China Citic Bank Corporation Limited(601998) performance was better than expected and asset quality was stable

\u3000\u3 Guangdong Shaoneng Group Co.Ltd(000601) 998 China Citic Bank Corporation Limited(601998) )

The performance was better than expected and the asset quality was stable

Summary of quarterly report: 601 the net profit attributable to the parent company in the first quarter of 19982022 was 17.35 billion yuan, a year-on-year increase of 10.9%. Year on year provision, scale and non interest contribution performance. Net interest income decreased by 1.2% year-on-year, net handling fee income and other non interest income increased by 4.1% and 42% year-on-year respectively, and operating income and profit before provision increased by 4.1% and 2.8% year-on-year respectively. Total assets increased by 2.38% over the beginning of the year, and loans and deposits increased by 2% and 3.9% respectively.

The performance was better than expected and the asset quality was stable. 1. Quarterly performance growth was better than expected, non interest contribution, profitability and capital level increased year-on-year. The most outstanding performance of the annual report is: under the market pressure, the handling fee has maintained a positive growth, other non interest income has also achieved rapid growth, and the overall non interest income has increased rapidly; The quality of assets continued to improve, the non-performing assets decreased, and the provision was stable. According to the quarterly report, the net interest margin is synchronized with the industry, or it may still decline.

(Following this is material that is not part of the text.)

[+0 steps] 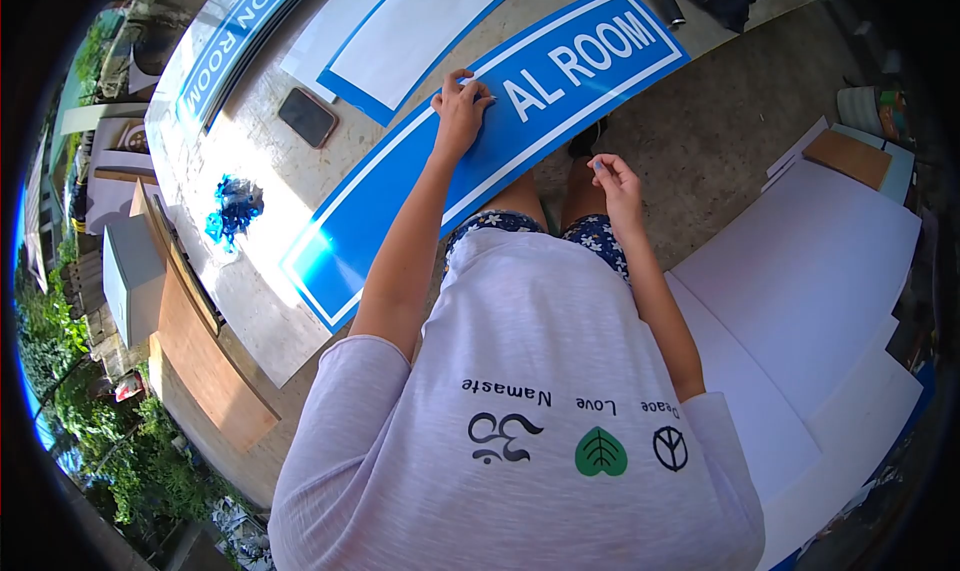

The company's valuation is low, the dividend is high, the valuation excessively reflects pessimistic expectations, the company's stock problems are continuously resolved, the transformation is continuously promoted, the business is improved, and the medium and long-term value is highlighted.

Profitability and capital level are improved, and there may be buffer demand for capital.

Roae was 13.57%, with a year-on-year increase of 0.28 percentage points and roaa of 0.5% 87%, an increase of 4bp year-on-year. Core tier 1, capital adequacy ratio and tier 1 capital adequacy ratio were 8.66% / 10.59% / 13.05% respectively, with a year-on-year increase of 7bp / 63bp / 32BP. The second group of systemically important banks of the company has an additional requirement of 0.5 percentage points, and there may be buffer demand for core Tier-1 capital.

The single quarter net interest margin may still narrow in the first quarter.

It was announced that the net interest margin in the first quarter was 2.02%, a year-on-year decrease of 11bp and 3bp compared with last year. It is estimated that the net interest margin of a single quarter also decreased in the first quarter compared with the fourth quarter of last year, the return on assets and debt interest payment rate decreased, and the return on assets decreased more.

Bad debts have both decreased, the generation has slowed down, and the provision is stable.

The non-performing rate was 1.35%, down 4bp from last year, and the balance of non-performing loans decreased by 0.59%. It is estimated that the non-performing rate in the fourth quarter is 1.06%, which is improved compared with last year. The provision for incremental total assets decreased, and the provision for stock credit was basically stable. The asset impairment loss decreased by 6.8% year-on-year, and the loan provision coverage rate was 184.09%, an increase of 4 percentage points over last year. The provision for loan impairment loss may be better than all asset impairment losses.

We maintain the company's EPS of 1.24/1.36 yuan in 2022 / 2023. At present, the corresponding price to book ratio of the stock price is 0.43x/0.39x, and the dividend rate is 6.0%, maintaining the overweight rating.

Main risks of rating

The economy fell sharply, and the deterioration of asset quality exceeded expectations.